The information divergence1 measures the information gained when going from a prior distribution $P$ to a posterior distribution $Q$, i.e. how much you learned if you believed something was distributed according to $P$ and now believe it is distribution $Q$ based on evidence. Concretely, it measures (the logarithm of) how much more “confident” you now are about your current beliefs:

\[ \D\ppa{Q}{P} \ce \E_{x \sim Q}\b{\log\frac{Q(x)}{P(x)}}. \]

We can extend the notion to random variables:

\[ \D\bpa{\BX'}{\BX} \ce \E_{x \sim \BX'}\b{\log\frac{\Pr[\BX'=x]}{\Pr[\BX=x]}} \]

(note that this is only a function of the distributions of $\BX$ and $\BX'$ seen separately; we’re not thinking of them as jointly distributed).

Interpretations

The information divergence can be understood in three main ways, as a measure of

  • the information gained when updating from $P$ to $Q$,
  • the specificity of draws from $Q$ compared to $P$,
  • and the unlikelihood of $P$ as a model given that your observations suggest $Q$.

And all of these links ultimately rely on the fact that the information divergence adds up nicely if we compare several independent samples from both $P$ and $Q$. A good intuition is that as $n$ grows, $Q^n$ looks more and more like we just conditioned $P^n$ on some event of probability $\exp\p{-n \D\ppa{Q}{P}}$.

See Six (and a half) intuitions for KL divergence for more intuitions, in particular ones related to betting.

Information gained

The information divergence is the core of information theory because it defines what it means to gain information based on observations. In particular,

  • the mutual information $\I[\BX;\BY]$ is the average information we gain about $\BY$ when observing $\BX$ (and vice versa): $\I[\BX;\BY] = \E\b{\D\bpa{\cond{\BY}{\BX}}{\BY}} = \E\b{\D\bpa{\cond{\BX}{\BY}}{\BX}}$;
  • and the entropy $\H[\BX]$ is the average information we gain about $\BX$ when observing it: $\H[\BX] = \I[\BX;\BX] = \E\b{\D\bpa{\cond{\BX}{\BX}}{\BX}} = \E\b{\log \f 1 {[\BX](\BX)}}$.

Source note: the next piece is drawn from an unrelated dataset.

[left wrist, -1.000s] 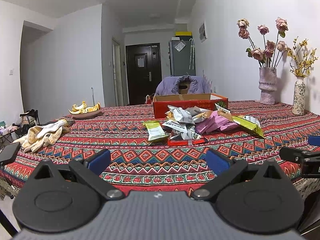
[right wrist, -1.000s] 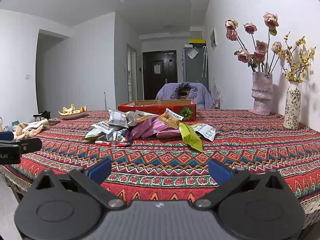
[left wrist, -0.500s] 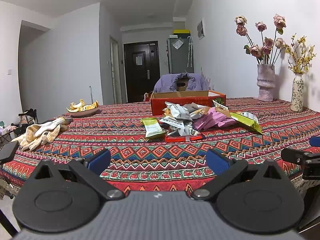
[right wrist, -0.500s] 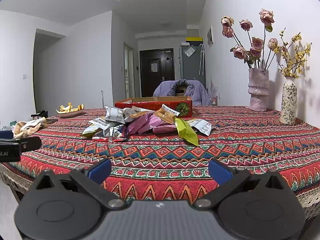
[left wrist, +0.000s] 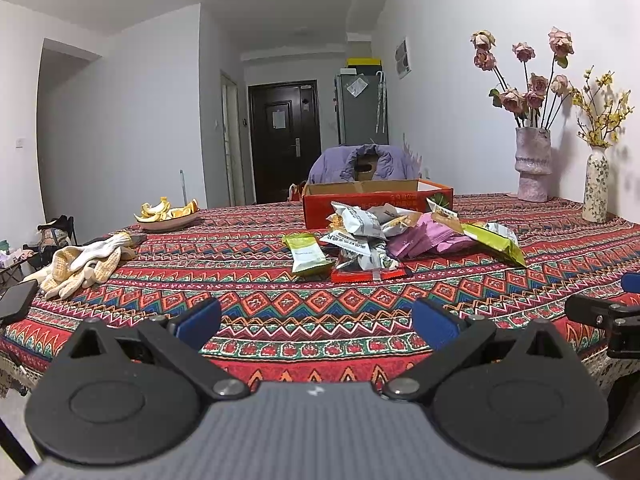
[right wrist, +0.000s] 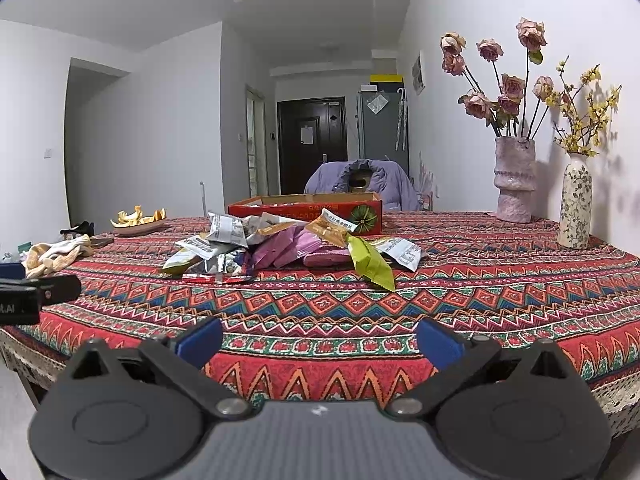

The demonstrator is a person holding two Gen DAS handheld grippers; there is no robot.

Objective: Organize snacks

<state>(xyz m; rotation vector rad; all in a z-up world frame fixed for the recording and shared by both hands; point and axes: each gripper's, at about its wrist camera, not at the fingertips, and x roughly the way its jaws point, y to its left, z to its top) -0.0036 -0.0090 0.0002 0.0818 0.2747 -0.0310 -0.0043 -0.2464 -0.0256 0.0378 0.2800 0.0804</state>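
Snack pile by red box; tongs apart.

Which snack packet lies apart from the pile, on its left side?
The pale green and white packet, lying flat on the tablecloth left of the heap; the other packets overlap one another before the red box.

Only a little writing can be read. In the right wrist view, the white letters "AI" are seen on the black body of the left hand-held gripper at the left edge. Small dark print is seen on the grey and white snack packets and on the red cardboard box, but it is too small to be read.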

Specificity of draws from $Q$

The prior $P$ should be thought of as a more uniform baseline, and the posterior $Q$ as taking more specific or weird values, and being the interesting object of study. In particular, the definition only makes sense if the support of $Q$ is contained in the support of $P$.

Asymptotic likelihood ratio

The information divergence $\D\ppa{Q}{P}$ quantifies the typical likelihood ratio between $Q$ and $P$ for large samples of independent draws from $Q$. More precisely, for any fixed tolerance $\delta>0$, if you draw a sample $\BS \sim Q^n$, then we have

\[ \log \f{Q^n(\BS)}{P^n(\BS)} \in n\p{\D\ppa{Q}{P} \pm o(1)} \]

except with probability $\delta$.

In particular, this means that the information divergence measures the amount of selection pressure you typically need to pick out a sample that roughly looks like it came from $Q$ from $n$-samples that actually came from $P$ (here, “roughly” means we might give up on reproducing a $\delta$ part of the distribution of $Q^n$). If you want to match the distribution exactly, this is measured by max-divergence instead, no matter what $n$ is.

Entropy deficit

If $P$ is uniform over some sample space $\CX$, then $\D\ppa{Q}{P}$ measures the difference between the entropies $\H(P)-\H(Q)$. Since uniform distributions maximize entropy, this represents how much entropy $Q$ is potentially “missing out” on, i.e. its entropy deficit.

Unlikelihood of $P$

$\D\ppa{Q}{P}$ is the “amount of evidence against $P$” that you get per sample: it’s the amortized log-unlikelihood that a large sample from $P$ ends up empirically distributed in a way that looks exactly like $Q$. Indeed, suppose $P,Q$ are distributions over the set $\set{x_1, \ldots x_m}$, then the probability that we draw $n$ samples from $P$ and about $Q(x_i) n$ of them take value $x_i$ for each $i\in [m]$ is roughly

\[ \al{ \binom{n}{\approx Q(x_1)n, \dotsc, \approx Q(x_m)n} \prod P(x_i)^{Q(x_i) n} &= \ub{\binom{n}{\approx Q(x_1)n, \dotsc, \approx Q(x_m)n} \prod Q(x_i)^{Q(x_i) n}}_\text{probability that a sample from $Q$ ends up looking like $Q$} \prod\f{P(x_i)}{Q(x_i)}^{Q(x_i)n}\\ &\approx \prod\f{P(x_i)}{Q(x_i)}^{Q(x_i)n}\\ &= \exp\p{-\D\ppa{Q}{P}n}. } \]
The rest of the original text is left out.